(Work request):
Look through the material and copy each line holding "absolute".

• • • •

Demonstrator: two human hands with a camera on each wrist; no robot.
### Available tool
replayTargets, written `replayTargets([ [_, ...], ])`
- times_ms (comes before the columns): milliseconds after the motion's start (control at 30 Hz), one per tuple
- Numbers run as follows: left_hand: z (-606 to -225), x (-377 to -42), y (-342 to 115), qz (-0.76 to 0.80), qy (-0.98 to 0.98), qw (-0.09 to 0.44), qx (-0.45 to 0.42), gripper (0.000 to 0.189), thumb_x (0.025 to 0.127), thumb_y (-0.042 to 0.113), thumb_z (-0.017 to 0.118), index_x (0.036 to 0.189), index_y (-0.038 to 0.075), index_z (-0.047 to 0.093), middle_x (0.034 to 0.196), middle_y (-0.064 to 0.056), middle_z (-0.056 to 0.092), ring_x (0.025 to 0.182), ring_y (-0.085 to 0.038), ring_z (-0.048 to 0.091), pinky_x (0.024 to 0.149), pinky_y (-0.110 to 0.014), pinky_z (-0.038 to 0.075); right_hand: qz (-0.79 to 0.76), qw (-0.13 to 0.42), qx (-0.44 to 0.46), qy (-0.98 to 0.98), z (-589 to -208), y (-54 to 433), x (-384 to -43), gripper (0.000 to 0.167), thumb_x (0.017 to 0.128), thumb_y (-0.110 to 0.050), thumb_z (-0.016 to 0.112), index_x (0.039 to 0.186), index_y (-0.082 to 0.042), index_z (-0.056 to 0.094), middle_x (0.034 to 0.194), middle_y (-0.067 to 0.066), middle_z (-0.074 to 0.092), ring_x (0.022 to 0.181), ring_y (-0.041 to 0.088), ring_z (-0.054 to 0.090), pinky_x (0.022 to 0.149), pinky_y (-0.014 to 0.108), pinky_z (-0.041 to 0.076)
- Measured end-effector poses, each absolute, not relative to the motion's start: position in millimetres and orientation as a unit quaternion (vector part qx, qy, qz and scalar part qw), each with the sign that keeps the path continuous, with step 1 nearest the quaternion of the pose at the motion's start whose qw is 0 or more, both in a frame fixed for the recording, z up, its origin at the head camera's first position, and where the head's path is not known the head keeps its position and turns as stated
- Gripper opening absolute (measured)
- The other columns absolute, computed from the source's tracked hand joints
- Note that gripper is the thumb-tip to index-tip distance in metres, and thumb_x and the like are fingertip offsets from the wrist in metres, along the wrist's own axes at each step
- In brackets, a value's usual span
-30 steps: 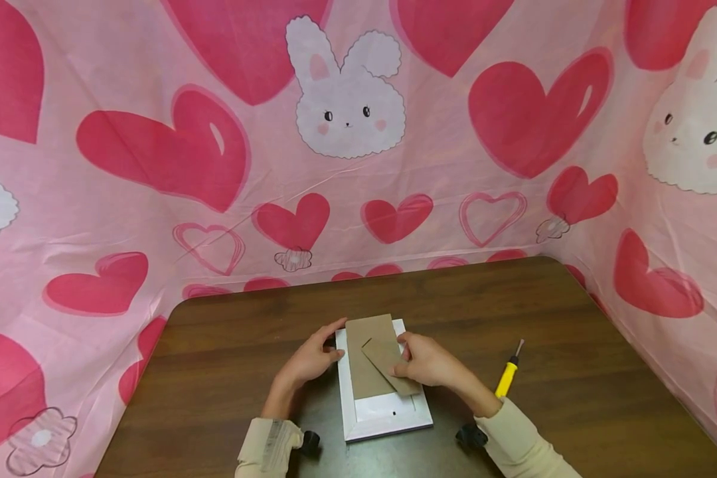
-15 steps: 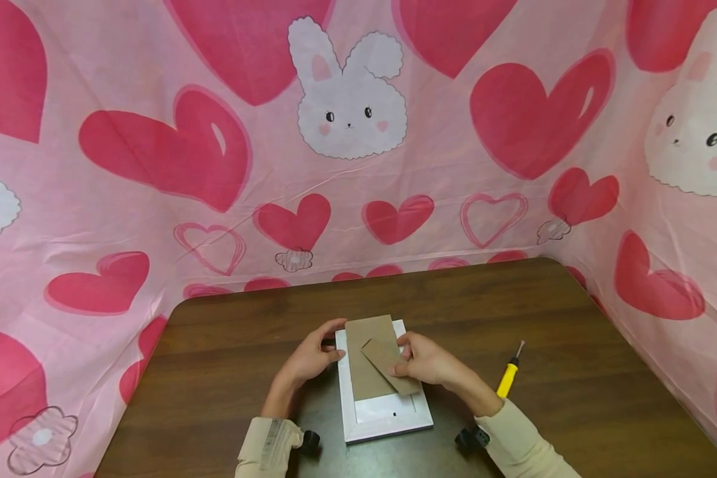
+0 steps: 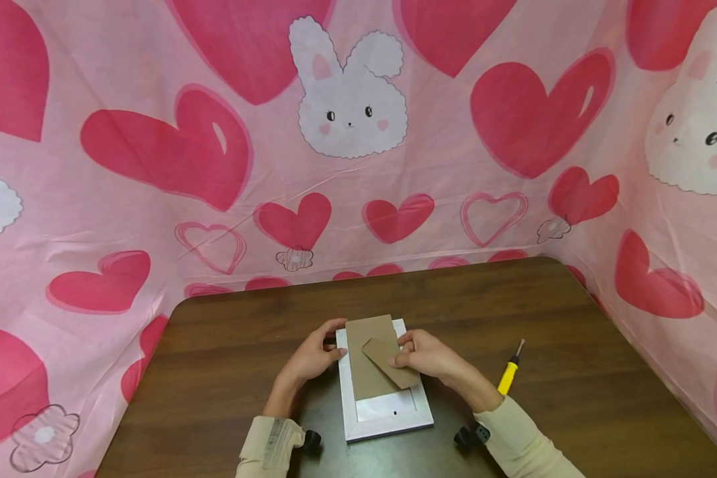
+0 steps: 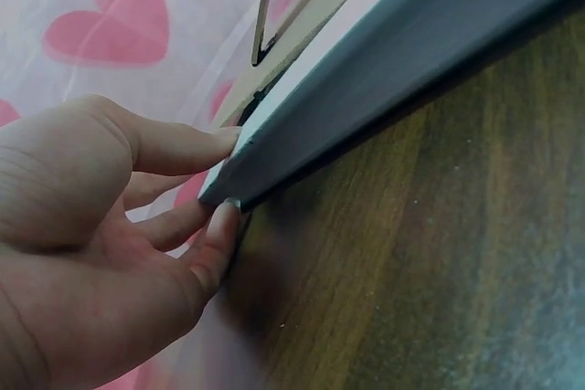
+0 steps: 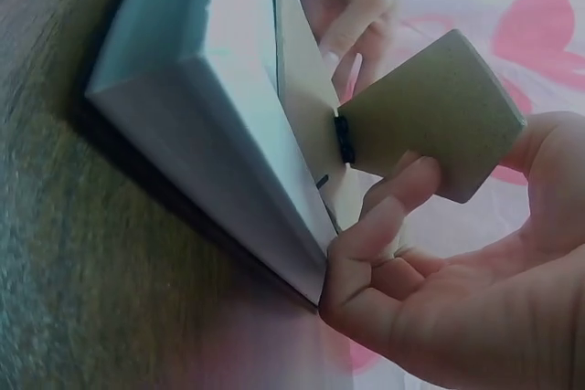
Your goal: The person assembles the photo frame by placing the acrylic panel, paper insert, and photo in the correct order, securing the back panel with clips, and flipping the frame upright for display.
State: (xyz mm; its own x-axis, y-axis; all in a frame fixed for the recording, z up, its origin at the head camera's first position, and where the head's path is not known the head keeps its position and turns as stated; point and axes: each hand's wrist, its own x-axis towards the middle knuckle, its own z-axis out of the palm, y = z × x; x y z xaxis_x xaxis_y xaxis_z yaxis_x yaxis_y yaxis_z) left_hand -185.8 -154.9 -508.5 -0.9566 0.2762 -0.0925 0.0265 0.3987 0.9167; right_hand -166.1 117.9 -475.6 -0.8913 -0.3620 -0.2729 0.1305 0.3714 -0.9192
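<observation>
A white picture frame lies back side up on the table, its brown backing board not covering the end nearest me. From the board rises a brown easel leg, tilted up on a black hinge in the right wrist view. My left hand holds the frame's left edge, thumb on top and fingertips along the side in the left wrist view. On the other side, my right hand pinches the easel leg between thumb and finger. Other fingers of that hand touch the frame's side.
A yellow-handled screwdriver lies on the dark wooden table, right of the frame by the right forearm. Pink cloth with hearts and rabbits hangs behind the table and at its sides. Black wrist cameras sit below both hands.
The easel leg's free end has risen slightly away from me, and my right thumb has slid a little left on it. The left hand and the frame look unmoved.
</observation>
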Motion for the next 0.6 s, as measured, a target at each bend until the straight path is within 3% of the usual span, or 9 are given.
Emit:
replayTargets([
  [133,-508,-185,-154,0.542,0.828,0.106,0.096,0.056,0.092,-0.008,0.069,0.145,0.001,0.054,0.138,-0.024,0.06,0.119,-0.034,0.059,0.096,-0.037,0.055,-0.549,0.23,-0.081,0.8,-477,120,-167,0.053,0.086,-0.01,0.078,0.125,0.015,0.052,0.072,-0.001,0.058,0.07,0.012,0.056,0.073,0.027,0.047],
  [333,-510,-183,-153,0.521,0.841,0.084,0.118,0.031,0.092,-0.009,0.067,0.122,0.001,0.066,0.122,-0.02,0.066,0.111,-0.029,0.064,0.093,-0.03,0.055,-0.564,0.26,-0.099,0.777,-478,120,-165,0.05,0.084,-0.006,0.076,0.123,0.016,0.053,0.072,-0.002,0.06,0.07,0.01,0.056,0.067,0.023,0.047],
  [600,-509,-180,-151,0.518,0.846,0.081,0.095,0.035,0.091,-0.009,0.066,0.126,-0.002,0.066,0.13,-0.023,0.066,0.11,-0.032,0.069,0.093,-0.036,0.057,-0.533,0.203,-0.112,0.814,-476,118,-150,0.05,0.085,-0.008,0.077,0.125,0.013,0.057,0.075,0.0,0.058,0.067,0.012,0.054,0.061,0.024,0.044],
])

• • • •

(Solution to the problem):
- Measured end-effector poses, each absolute, not relative to the motion's start: position in millimetres and orientation as a unit quaternion (vector part qx, qy, qz and scalar part qw), each with the sign that keeps the path continuous, with step 1 nearest the quaternion of the pose at the motion's start whose qw is 0 or more, both in a frame fixed for the recording, z up, its origin at the head camera's first position, and where the head's path is not known the head keeps its position and turns as stated
- Gripper opening absolute (measured)
- The other columns absolute, computed from the source's tracked hand joints

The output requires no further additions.